**What is being asked:**
Look below for the line holding "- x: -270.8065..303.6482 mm" and the line holding "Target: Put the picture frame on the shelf". Transcribe exactly those lines and all lines between them, nothing more.
Information provided: Begin
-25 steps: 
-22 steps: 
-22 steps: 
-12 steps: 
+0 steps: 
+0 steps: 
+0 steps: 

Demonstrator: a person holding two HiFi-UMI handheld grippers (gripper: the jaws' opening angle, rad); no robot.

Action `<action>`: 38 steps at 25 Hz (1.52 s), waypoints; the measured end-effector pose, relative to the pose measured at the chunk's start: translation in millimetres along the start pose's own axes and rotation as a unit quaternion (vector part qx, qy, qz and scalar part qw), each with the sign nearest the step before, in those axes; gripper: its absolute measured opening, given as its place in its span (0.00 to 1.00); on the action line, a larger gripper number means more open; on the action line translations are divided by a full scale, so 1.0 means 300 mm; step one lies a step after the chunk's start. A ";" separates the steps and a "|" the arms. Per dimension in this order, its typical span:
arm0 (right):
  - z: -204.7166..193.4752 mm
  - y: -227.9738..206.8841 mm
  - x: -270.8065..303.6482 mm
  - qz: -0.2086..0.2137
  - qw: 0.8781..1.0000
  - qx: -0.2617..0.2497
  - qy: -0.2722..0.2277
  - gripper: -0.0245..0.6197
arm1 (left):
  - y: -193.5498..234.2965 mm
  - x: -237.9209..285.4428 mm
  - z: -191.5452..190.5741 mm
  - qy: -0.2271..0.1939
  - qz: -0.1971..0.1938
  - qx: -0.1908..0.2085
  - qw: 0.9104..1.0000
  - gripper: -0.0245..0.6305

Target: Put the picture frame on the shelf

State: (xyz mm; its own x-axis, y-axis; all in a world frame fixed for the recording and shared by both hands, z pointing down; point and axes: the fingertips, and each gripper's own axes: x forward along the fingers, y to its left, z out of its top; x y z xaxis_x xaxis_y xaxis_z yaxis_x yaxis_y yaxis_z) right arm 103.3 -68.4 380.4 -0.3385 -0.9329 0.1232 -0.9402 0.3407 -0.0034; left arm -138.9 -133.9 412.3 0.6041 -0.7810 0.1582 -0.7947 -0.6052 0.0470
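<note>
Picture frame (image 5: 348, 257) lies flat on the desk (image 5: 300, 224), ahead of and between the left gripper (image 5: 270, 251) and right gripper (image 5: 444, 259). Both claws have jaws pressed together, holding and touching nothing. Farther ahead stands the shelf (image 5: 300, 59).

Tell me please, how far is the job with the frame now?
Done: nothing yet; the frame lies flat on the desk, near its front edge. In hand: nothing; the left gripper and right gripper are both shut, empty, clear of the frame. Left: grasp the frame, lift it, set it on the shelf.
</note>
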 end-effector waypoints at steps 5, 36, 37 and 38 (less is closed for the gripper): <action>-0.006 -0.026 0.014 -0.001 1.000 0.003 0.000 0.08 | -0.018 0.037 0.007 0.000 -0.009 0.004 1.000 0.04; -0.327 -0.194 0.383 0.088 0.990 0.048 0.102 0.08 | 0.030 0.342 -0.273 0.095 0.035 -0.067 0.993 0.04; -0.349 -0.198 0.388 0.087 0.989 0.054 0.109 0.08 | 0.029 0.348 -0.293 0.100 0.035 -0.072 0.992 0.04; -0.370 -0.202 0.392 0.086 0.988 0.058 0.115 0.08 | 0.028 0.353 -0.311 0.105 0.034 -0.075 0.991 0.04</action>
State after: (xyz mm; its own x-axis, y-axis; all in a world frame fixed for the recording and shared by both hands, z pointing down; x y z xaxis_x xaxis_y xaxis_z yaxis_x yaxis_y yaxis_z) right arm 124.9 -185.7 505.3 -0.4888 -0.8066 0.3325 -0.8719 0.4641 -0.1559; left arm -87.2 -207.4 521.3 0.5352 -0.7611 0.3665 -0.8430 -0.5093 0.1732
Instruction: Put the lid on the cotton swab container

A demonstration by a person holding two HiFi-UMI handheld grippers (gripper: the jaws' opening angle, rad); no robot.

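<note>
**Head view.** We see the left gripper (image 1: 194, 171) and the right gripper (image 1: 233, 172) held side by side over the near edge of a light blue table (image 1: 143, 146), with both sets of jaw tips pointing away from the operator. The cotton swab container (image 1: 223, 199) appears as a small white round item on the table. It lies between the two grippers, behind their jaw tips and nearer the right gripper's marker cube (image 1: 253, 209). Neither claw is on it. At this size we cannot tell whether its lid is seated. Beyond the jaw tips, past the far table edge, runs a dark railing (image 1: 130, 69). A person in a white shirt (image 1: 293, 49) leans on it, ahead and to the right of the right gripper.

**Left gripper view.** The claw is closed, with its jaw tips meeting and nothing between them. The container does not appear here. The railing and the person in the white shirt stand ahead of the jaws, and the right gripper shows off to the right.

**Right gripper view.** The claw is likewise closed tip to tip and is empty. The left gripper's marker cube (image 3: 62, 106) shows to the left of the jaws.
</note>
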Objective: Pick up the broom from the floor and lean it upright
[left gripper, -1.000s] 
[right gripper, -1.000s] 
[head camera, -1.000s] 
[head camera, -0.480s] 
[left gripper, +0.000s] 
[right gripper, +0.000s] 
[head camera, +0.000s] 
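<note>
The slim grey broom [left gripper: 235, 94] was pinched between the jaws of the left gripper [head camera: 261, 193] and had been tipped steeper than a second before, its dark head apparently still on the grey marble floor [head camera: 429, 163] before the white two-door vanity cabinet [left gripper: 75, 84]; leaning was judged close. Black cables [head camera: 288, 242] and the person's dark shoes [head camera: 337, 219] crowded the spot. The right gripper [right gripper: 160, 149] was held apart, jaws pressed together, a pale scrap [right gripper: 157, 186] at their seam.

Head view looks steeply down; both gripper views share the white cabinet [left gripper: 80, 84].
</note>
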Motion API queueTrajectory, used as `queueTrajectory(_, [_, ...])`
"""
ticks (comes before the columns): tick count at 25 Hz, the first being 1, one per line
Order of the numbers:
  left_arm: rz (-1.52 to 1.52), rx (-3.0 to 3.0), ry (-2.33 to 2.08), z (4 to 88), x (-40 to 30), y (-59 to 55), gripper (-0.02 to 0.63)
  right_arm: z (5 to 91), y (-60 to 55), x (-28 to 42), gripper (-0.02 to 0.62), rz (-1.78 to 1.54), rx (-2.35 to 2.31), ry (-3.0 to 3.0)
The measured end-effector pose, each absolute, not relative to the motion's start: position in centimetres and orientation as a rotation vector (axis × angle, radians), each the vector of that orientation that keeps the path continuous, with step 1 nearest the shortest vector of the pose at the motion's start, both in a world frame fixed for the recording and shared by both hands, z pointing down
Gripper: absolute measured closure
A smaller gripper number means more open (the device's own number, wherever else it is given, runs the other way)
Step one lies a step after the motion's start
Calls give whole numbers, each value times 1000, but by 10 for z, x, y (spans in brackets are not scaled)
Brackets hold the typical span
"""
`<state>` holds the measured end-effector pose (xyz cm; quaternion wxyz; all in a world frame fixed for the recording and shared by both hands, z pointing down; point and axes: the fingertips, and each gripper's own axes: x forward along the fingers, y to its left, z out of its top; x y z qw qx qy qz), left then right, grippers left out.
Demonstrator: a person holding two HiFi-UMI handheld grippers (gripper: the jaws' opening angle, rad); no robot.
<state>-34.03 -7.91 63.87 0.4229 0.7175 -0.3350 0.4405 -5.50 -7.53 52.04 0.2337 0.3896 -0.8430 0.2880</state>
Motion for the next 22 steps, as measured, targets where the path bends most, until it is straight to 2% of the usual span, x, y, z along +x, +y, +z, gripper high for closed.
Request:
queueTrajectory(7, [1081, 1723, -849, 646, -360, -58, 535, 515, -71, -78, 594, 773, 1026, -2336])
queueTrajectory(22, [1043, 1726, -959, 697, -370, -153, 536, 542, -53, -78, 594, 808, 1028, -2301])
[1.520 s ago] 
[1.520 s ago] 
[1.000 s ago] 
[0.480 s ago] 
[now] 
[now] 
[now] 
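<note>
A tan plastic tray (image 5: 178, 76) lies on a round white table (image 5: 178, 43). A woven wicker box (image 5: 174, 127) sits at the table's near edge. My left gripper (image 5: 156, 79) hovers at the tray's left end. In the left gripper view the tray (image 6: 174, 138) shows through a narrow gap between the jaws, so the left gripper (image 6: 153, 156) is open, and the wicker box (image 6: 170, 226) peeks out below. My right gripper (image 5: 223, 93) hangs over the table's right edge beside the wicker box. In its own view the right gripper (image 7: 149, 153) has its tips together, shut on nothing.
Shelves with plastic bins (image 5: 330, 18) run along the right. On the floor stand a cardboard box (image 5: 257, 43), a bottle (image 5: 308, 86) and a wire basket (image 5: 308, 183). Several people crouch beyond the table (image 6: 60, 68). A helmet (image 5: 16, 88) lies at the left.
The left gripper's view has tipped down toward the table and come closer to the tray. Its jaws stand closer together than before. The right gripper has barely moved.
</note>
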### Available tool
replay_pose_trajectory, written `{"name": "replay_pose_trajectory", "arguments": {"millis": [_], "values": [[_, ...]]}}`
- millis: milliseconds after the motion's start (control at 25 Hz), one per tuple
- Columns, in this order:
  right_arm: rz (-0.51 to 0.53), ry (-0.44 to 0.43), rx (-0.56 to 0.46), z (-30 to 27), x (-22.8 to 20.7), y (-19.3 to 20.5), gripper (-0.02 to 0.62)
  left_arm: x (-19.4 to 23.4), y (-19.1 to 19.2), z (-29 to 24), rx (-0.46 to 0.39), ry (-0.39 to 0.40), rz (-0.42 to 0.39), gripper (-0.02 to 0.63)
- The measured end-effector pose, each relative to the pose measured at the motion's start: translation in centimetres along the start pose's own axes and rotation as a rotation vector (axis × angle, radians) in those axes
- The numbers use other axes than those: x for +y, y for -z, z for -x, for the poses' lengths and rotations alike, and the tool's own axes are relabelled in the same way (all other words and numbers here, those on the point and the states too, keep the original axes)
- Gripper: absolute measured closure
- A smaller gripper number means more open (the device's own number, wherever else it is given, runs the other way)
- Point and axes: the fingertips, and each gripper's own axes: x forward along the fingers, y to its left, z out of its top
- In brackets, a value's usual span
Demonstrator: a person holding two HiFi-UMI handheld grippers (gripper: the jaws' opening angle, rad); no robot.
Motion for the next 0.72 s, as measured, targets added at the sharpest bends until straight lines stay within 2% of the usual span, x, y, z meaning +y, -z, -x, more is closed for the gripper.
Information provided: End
**Output of the task:**
  - x: -270.8065..303.6482 mm
  - qz: -0.2086..0.2137
  - qw: 0.8781..1.0000
  - qx: -0.2617..0.2497
  - qy: -0.2722..0.2277
  - gripper: -0.0245..0.6197
arm1 (left):
  - y: -193.5498..234.2965 mm
  - x: -237.9209..285.4428 mm
  - z: -191.5452..190.5741 mm
  - qy: -0.2271..0.1939
  - qz: -0.1971..0.1938
  - qx: -0.1908..0.2085
  - qw: 0.9104..1.0000
  - gripper: -0.0245..0.6305

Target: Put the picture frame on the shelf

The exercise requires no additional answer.